TASK TO CARRY OUT:
Find the line holding "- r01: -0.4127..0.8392" in the entries below. Give it again exactly, along with every line after it up to and including the line holding "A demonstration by".

(Stored dataset items)
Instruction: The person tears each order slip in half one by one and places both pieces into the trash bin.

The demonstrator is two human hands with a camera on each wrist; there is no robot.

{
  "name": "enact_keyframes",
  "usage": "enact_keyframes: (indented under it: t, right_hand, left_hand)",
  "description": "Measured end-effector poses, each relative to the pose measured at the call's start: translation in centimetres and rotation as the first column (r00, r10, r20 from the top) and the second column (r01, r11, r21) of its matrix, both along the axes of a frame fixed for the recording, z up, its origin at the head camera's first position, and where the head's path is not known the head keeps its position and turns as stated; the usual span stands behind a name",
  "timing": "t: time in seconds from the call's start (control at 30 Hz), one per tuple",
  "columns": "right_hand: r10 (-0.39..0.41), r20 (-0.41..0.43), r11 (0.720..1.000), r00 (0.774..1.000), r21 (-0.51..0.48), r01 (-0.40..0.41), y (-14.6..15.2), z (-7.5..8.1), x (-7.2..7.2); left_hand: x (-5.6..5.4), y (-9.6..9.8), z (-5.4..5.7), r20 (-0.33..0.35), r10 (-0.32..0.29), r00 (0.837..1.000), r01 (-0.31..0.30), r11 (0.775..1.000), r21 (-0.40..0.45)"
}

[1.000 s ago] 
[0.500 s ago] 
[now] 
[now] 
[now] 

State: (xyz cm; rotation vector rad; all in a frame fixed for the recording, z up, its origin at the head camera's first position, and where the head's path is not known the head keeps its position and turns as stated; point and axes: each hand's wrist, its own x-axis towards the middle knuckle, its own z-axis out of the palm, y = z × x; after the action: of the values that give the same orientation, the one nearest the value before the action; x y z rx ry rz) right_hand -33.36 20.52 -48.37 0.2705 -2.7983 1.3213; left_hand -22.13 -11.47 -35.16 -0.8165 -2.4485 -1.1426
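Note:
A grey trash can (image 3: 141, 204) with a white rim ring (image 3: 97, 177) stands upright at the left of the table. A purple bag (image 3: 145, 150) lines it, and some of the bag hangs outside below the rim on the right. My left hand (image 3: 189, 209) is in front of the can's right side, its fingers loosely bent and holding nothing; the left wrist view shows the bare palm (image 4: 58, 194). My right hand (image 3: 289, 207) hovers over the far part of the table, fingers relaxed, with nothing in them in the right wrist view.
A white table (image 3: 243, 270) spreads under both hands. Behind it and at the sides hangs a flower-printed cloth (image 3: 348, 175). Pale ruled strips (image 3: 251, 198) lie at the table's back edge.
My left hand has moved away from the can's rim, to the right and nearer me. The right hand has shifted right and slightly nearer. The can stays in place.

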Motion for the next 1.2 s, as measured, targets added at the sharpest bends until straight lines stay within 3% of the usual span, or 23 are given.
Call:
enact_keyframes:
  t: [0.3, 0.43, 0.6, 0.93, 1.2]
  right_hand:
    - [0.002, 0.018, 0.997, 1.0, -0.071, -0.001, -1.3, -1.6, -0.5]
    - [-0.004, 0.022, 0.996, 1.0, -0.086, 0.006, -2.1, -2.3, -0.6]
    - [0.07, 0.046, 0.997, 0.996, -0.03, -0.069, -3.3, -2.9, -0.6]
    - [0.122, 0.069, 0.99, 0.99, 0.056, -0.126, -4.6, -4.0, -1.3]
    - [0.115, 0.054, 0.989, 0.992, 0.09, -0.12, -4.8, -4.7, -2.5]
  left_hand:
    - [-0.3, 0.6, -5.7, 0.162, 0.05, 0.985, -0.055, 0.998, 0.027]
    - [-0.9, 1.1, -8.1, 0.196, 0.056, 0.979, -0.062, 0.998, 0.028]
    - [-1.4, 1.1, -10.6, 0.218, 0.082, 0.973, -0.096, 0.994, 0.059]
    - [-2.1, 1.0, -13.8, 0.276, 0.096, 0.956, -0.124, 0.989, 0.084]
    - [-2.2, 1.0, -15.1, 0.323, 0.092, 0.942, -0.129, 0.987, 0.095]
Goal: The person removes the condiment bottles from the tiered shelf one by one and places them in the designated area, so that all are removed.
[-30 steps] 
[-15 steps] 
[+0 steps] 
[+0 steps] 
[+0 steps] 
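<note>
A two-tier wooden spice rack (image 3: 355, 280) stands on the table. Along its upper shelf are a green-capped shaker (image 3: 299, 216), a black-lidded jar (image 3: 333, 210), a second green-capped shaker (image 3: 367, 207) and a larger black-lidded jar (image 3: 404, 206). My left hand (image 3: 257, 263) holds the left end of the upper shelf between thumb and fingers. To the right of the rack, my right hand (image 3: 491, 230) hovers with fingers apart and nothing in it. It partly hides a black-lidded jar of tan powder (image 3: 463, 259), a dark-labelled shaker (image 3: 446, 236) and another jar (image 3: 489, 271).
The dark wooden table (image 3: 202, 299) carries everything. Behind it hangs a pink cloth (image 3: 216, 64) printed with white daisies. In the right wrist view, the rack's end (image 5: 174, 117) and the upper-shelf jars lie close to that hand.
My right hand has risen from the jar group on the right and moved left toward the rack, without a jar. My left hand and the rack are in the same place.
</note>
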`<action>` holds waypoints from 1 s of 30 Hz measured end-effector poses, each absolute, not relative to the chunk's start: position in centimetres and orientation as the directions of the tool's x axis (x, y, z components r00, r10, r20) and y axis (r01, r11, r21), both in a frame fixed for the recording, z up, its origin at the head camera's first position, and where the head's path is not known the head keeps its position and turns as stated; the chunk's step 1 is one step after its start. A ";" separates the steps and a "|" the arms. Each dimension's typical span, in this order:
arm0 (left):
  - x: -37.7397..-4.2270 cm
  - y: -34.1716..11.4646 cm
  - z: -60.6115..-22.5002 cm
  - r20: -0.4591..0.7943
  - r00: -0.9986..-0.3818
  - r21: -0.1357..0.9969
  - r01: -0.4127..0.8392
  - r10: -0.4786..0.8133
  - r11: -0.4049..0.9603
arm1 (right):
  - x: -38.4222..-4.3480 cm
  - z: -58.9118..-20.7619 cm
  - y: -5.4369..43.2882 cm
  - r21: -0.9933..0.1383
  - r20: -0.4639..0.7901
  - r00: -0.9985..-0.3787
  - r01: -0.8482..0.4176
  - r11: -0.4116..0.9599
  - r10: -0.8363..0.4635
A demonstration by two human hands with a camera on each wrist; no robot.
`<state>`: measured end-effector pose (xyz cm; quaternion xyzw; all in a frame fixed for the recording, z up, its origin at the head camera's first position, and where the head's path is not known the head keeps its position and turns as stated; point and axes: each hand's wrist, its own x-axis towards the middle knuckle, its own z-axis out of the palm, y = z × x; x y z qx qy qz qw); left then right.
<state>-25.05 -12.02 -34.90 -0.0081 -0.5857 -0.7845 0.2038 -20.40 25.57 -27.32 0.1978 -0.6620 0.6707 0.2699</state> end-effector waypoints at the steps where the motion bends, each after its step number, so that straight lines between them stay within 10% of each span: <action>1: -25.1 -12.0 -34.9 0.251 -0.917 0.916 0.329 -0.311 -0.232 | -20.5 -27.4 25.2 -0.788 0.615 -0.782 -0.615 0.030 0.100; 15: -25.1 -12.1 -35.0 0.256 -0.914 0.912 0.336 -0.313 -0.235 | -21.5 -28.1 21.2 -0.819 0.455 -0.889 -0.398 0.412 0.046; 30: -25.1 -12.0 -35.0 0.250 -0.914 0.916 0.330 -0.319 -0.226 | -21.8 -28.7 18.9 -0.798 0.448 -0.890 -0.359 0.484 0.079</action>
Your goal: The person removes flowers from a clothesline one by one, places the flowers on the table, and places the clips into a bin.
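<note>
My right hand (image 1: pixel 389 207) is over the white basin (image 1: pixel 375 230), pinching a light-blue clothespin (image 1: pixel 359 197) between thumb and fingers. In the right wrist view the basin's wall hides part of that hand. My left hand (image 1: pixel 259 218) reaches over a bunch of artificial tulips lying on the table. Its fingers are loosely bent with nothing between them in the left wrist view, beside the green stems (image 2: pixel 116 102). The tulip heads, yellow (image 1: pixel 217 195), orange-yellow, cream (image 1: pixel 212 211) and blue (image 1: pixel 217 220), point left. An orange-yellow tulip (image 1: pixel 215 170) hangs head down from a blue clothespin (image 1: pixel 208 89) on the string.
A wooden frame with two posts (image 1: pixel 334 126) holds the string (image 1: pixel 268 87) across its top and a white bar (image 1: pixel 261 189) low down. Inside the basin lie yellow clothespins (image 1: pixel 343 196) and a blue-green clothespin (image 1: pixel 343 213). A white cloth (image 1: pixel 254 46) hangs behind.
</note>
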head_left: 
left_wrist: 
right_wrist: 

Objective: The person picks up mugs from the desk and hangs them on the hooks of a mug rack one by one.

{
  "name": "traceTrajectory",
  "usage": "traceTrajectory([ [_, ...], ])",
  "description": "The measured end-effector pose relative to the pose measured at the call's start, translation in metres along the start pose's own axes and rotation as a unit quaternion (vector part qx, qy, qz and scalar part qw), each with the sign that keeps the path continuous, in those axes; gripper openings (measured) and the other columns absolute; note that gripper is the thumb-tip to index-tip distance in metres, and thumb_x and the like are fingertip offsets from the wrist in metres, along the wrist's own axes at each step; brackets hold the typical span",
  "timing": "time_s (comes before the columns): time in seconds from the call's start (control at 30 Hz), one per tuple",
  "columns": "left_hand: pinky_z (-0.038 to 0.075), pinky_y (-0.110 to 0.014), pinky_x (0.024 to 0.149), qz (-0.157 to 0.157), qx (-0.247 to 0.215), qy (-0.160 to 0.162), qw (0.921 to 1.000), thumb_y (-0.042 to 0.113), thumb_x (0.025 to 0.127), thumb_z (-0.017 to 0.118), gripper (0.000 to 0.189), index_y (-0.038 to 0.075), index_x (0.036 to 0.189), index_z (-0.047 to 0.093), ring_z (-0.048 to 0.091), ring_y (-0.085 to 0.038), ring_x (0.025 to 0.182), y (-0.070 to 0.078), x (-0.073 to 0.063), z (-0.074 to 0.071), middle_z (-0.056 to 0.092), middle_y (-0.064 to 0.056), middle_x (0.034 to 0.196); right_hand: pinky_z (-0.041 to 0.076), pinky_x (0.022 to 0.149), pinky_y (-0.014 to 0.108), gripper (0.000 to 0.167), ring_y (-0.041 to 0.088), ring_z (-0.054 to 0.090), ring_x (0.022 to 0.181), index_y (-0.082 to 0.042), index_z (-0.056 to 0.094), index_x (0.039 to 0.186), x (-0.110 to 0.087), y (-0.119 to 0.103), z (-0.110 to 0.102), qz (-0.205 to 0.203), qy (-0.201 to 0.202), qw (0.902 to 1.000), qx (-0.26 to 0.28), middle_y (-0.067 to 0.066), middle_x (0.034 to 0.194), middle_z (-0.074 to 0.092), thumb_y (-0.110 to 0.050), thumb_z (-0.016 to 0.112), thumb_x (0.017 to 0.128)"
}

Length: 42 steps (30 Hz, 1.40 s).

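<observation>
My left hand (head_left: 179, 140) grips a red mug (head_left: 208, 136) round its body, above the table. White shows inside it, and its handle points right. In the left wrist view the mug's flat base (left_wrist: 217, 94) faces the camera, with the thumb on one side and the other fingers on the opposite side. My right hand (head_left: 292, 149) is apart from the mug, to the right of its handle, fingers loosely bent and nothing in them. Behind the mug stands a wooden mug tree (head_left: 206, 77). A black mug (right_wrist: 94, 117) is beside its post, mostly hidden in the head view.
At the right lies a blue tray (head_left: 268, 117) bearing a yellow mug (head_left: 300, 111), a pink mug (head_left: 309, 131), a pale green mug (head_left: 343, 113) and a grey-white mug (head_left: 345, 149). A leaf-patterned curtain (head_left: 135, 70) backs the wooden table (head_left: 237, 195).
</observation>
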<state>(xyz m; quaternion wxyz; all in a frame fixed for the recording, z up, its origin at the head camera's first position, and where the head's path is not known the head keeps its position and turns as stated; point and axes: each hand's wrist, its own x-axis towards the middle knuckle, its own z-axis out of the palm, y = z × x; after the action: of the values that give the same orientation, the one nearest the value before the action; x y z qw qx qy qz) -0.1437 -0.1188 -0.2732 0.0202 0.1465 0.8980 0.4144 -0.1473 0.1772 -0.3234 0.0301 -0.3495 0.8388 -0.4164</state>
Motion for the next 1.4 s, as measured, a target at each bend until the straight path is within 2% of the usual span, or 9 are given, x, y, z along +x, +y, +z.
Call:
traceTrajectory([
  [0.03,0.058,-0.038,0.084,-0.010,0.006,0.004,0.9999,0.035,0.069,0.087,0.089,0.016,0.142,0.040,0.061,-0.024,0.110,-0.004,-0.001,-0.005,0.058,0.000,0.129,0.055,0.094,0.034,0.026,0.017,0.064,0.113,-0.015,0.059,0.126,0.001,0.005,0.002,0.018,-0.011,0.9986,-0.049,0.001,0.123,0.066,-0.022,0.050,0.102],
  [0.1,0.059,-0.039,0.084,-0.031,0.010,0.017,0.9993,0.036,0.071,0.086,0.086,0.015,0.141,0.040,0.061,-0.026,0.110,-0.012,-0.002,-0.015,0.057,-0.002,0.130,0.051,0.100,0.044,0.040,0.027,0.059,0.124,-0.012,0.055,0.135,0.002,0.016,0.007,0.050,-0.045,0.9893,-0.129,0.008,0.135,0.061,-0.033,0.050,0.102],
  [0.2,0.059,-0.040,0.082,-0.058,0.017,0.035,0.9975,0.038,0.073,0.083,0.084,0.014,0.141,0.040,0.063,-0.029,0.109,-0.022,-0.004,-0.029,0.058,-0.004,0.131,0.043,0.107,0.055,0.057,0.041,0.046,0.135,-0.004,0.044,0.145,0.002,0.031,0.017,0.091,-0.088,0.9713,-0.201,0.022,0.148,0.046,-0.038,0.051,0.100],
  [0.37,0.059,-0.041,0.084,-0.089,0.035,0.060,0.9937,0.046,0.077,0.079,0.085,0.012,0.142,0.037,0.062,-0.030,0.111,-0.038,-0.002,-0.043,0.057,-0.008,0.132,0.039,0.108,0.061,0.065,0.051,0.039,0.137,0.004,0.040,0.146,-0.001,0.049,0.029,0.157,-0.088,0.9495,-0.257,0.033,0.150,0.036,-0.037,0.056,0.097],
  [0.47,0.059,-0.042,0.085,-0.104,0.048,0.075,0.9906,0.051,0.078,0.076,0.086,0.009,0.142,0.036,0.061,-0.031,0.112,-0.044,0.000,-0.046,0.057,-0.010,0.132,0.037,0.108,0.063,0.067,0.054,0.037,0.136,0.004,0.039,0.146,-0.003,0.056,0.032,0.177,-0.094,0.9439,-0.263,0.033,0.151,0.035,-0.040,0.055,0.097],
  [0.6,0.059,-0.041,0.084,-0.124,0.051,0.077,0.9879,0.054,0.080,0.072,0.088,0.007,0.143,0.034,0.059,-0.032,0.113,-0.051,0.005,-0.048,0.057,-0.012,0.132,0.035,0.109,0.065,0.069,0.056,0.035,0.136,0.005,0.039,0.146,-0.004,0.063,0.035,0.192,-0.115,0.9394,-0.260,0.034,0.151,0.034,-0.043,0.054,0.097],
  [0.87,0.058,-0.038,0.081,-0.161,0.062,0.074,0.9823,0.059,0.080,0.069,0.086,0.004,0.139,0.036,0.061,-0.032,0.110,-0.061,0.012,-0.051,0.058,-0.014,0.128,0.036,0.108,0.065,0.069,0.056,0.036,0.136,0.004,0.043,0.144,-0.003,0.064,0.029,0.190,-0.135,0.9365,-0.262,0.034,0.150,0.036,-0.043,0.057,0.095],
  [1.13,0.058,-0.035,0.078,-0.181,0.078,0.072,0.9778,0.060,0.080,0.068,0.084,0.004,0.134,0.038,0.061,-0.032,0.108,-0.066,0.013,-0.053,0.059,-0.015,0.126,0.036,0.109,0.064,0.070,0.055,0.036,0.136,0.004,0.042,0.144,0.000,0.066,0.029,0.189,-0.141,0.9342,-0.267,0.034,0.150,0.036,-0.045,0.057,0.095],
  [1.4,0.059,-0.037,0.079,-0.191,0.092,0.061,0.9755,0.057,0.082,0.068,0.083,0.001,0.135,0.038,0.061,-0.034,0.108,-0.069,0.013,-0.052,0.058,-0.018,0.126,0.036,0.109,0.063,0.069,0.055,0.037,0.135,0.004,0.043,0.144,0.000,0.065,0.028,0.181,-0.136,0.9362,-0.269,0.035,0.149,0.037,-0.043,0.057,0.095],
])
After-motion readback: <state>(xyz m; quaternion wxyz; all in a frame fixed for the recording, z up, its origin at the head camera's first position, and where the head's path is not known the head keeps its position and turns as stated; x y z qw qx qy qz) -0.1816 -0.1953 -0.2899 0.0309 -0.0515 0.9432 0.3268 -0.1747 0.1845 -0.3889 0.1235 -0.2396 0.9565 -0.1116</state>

YOUR SOLUTION:
  - r01: -0.4127..0.8392
  - r10: -0.4786..0.8133
  - r11: -0.4049..0.9603
arm1 (right):
  - x: -38.4222..-4.3480 cm
  - z: -58.9118..-20.7619 cm
  - y: -5.4369..43.2882 cm
  - r21: -0.9933..0.1383
  - r20: -0.4639..0.7901
  - r00: -0.9985..-0.3787
  - r01: -0.8482..0.4176
  - r11: -0.4116..0.9599
  - r10: -0.8363..0.4635
A demonstration by two human hands with a camera on each wrist; no robot.

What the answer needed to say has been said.